Et si… l’Agenda 21 était une tartufferie de plus ?

Un échange avec un ami habitant de l’autre côté de Toulouse sur ce que l’on appelle « Programmes Agenda 21 » nous amène à partager le constat suivant : autre commune, autre intercommunalité, mêmes divagations. Notre expérience de ces divagations aboutissant à des projets et budgets pharaoniques m’a semblé mériter une chronique, dans la mesure où toutes nos communes, hélas, subissent l’épée de Damoclès de ces dépenses fantaisistes.

Issu de la Conférence de Rio de 1992 et appuyé par le Grelin-grelin de l’Environnement, l’Agenda 21 se veut reprendre les « meilleures pratiques » du développement durable pour promettre aux communes un avenir radieux. Chaque municipalité y confirme sa logique interventionniste pour « lutter contre la pauvreté, arrêter la pollution de l’air, préserver la biodiversité, promouvoir la santé, le logement, l’éducation et plus globalement une démarche démocratique. » Et pour effacer ces inquiétudes majeures, il est bon de lever des impôts et préparer une belle ardoise pour demain.

Chaque commune y va de son « diagnostic ». Oubliant au passage qu’elles ont survécu à ce jour à quelques milliers d’années d’histoire pas toujours des plus éco ni logique, leur programme pose une bonne trentaine d’actions hétéroclites s’appuyant sur trois ou quatre axes. On se limitera ici à examiner les trois axes de la commune de mon ami, car ils suffisent à illustrer le ridicule danger de cet exercice.

Axe 1 : « Organiser, développer et structurer durablement le territoire » : En quoi est-il légitime ou nécessaire de poser un tel principe pour acquis ? S’il est évident que le territoire concerne chacun de nous, surtout dans une commune, il reste que la grande majorité dudit territoire est domaine privé. Ce n’est donc pas à une oligarchie d’y faire la loi par-dessus la tête des propriétaires. Le durable ne se conçoit que si le droit de propriété est garanti. Il peut se concevoir tout à fait qu’il y ait un besoin de mieux aménager, mais l’Agenda 21 ne doit pas être un prétexte à expropriation. Ni à multiplier les dépenses publiques et leur cortège d’impôts, forme méconnue d’expropriation.
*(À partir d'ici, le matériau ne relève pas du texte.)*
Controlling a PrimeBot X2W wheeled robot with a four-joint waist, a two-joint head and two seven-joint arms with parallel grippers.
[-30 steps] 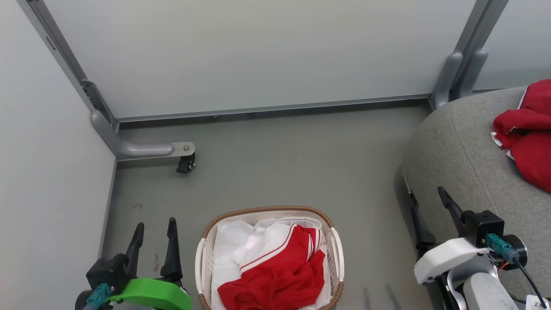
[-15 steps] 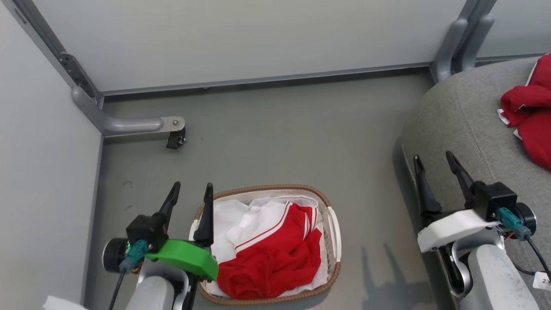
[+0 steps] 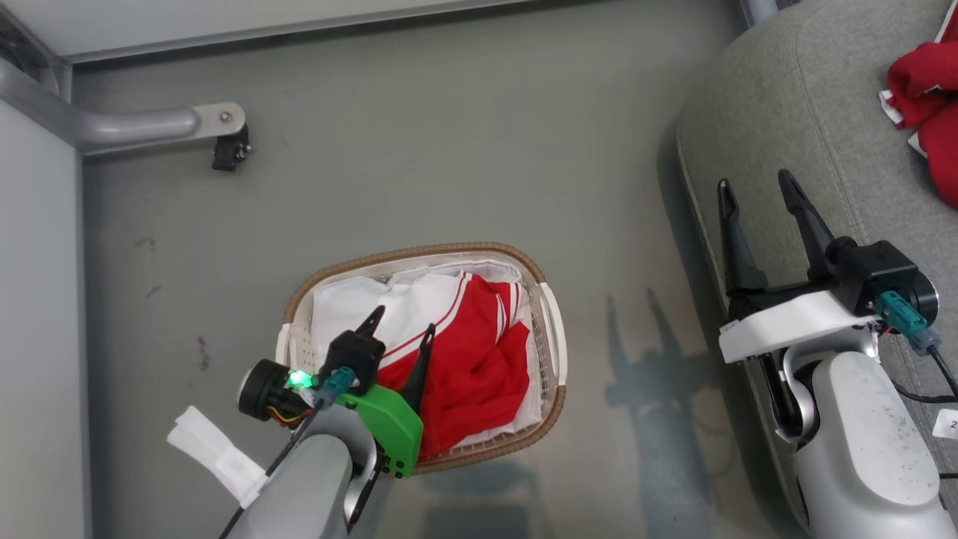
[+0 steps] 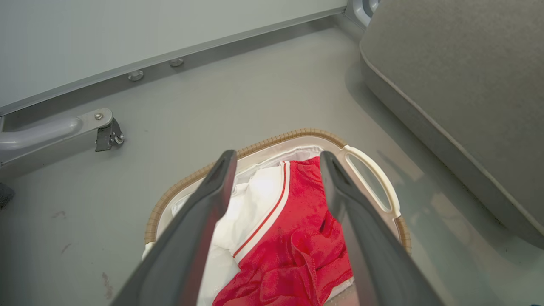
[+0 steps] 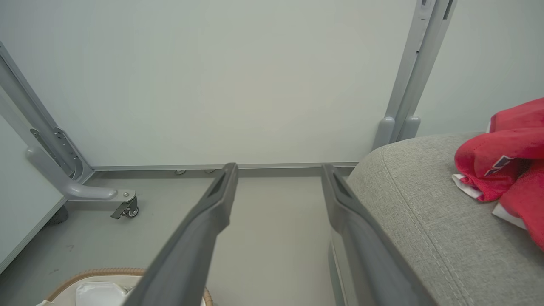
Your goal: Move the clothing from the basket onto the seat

Axe 2 : « Favoriser et susciter la participation de tous » : Soyons direct : en quoi « la participation de tous » (pourquoi pas celle de chacun ? et à quoi ?) serait-elle liée au développement durable ? La liste d’actions est un gigantesque fourre-tout clientéliste. Les uns et les autres y vont de leur interprétation de ce qui est « durable », terme mal défini. Durable, vous avez dit durable ? Mais c’est très simple : Est durable ce qui découle de la décision privée responsable pleinement assumée. On en revient à garantir la propriété.

Axe 3 : « Accroître la solidarité et renforcer le lien social » : Voyage au cœur du grand n’importe quoi, rhétorique des illusionnistes. Solidarité et lien social sont des termes déformés et vidés de leur sens originel. Quel rapport, même ténu, avec le développement durable ? Comme si ce dernier pouvait se faire hors de la société, hors des « liens sociaux » et sans aucune forme de solidarité. L’hypocrisie est ici de cacher que la bureaucratie aura besoin de la solidarité financière des citoyens pour continuer à se sentir utile. Le développement suppose l’échange et la relation sociale constante. Il suppose la solidarité par l’échange. Si un produit ou service est bon, je lui ferai l’honneur de mon achat avec en retour la joie de sa qualité et de sa pertinence. La vraie solidarité naît spontanément de l’échange libre, pas de la volonté politique arbitraire.